Sanford salió del edificio.

—Ya era hora —murmuró ella—. Vamos, Janet, querida. Comencemos tu nueva vida. Podríamos considerar el día de hoy como la fecha de tu verdadero nacimiento. ¿De acuerdo? Es más, a partir de ahora éste será el día de tu cumpleaños. ¿Por qué no? ¿Qué te parece? Me gusta la idea. ¿Y a ti? —preguntó, y volvió a emitir aquella risilla—. ¡Hoy es tu cumpleaños! ¡Sanford!

Lo llamó antes de que yo pudiera responderle. De hecho, no sabía qué decir. Mi cumpleaños nunca había sido algo especial para mí. Sanford echó a andar hacia nosotras.

—Hoy es un día más extraordinario de lo que imaginábamos.

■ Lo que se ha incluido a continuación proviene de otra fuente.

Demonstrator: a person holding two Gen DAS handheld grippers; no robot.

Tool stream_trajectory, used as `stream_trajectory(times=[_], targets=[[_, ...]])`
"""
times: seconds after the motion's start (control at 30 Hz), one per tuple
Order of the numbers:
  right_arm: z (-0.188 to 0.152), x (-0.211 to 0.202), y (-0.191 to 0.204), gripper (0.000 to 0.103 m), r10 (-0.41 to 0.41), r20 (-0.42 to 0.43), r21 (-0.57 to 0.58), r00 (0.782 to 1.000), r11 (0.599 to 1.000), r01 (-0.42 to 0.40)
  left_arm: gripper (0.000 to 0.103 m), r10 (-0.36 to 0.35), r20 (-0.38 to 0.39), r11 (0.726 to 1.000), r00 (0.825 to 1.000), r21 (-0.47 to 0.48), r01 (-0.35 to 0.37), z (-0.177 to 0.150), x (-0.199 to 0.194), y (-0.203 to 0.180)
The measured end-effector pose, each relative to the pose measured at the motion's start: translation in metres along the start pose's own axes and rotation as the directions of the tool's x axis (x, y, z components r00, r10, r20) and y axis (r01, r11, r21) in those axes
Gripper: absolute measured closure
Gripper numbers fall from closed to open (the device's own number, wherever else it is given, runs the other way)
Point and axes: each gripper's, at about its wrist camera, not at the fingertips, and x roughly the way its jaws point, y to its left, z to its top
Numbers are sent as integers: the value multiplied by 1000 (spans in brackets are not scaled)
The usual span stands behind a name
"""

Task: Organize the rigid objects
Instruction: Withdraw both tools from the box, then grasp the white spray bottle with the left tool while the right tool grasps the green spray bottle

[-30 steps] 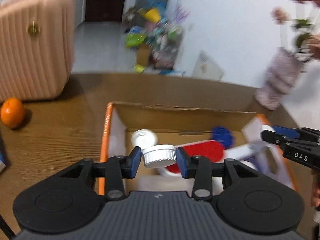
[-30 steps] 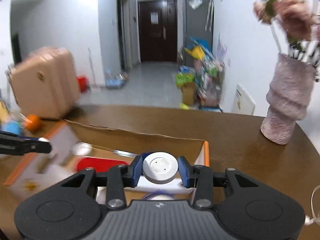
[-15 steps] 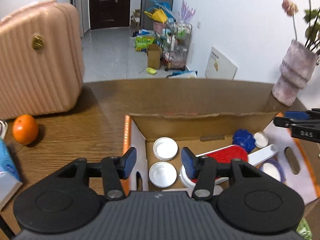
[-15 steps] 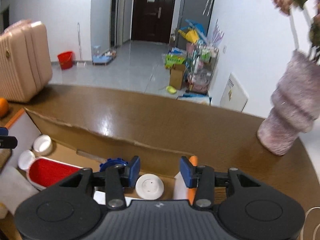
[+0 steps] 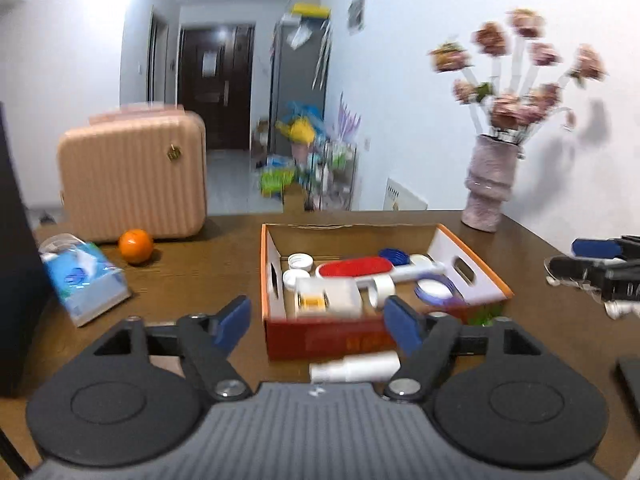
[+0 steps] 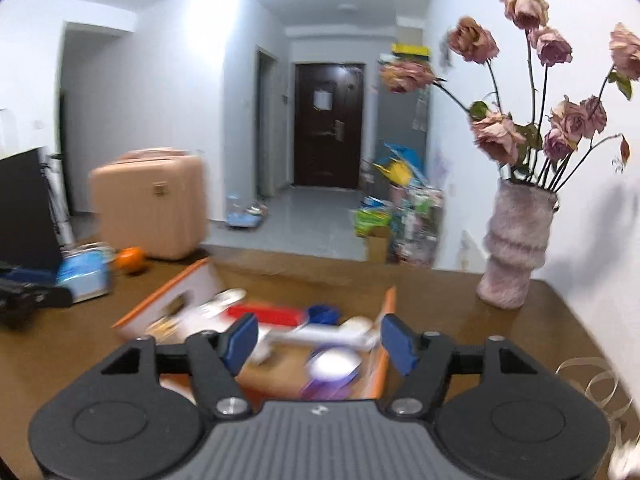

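Left wrist: left gripper (image 5: 318, 318) wide, empty; right gripper (image 6: 320, 340) apparently likewise.

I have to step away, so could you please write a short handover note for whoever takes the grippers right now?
Left gripper: open, empty, held back from the cardboard box.
Right gripper: open, empty, above the box's near edge.
In the box: white caps, red lid, blue cap, white containers.
Left to do: a white tube lies on the table in front of the box; box it. The orange and tissue pack look like bystanders.
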Motion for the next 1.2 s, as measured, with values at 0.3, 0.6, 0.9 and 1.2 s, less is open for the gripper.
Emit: stream_trajectory(times=[0.3, 0.6, 0.9, 1.2], targets=[[-143, -115, 61, 30, 84, -24, -18, 996, 996, -84, 17, -9, -101, 998, 995, -57, 3, -112, -85, -31], [-198, -137, 83, 30, 83, -87, -32, 993, 996, -86, 16, 7, -123, 999, 992, -46, -13, -120, -86, -45], [-185, -116, 82, 32, 122, -75, -19, 990, 992, -124, 16, 23, -161, 992, 987, -115, -42, -111, -46, -29], [-125, 11, 115, 38, 311, -106, -98, 945, 942, -321, 20, -28, -185, 963, 982, -269, -23, -92, 28, 17]])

Es el cumpleaños de Janet —le dijo ella.

—¿Lo es? —preguntó él, desconcertado—. Pero yo pensaba que...

—Sí, hoy es su cumpleaños —repuso ella con acritud, pronunciando las palabras como si se las arrojase.

Sanford asintió. Ella extendió la mano hacia mí.

—Vámonos ya —me dijo—. Vayamos a casa a celebrarlo.

Cuando vi la expresión sombría de Sanford y recordé el destello enloquecido que había asomado a los ojos de la señora Delorice, me pregunté dónde me había metido.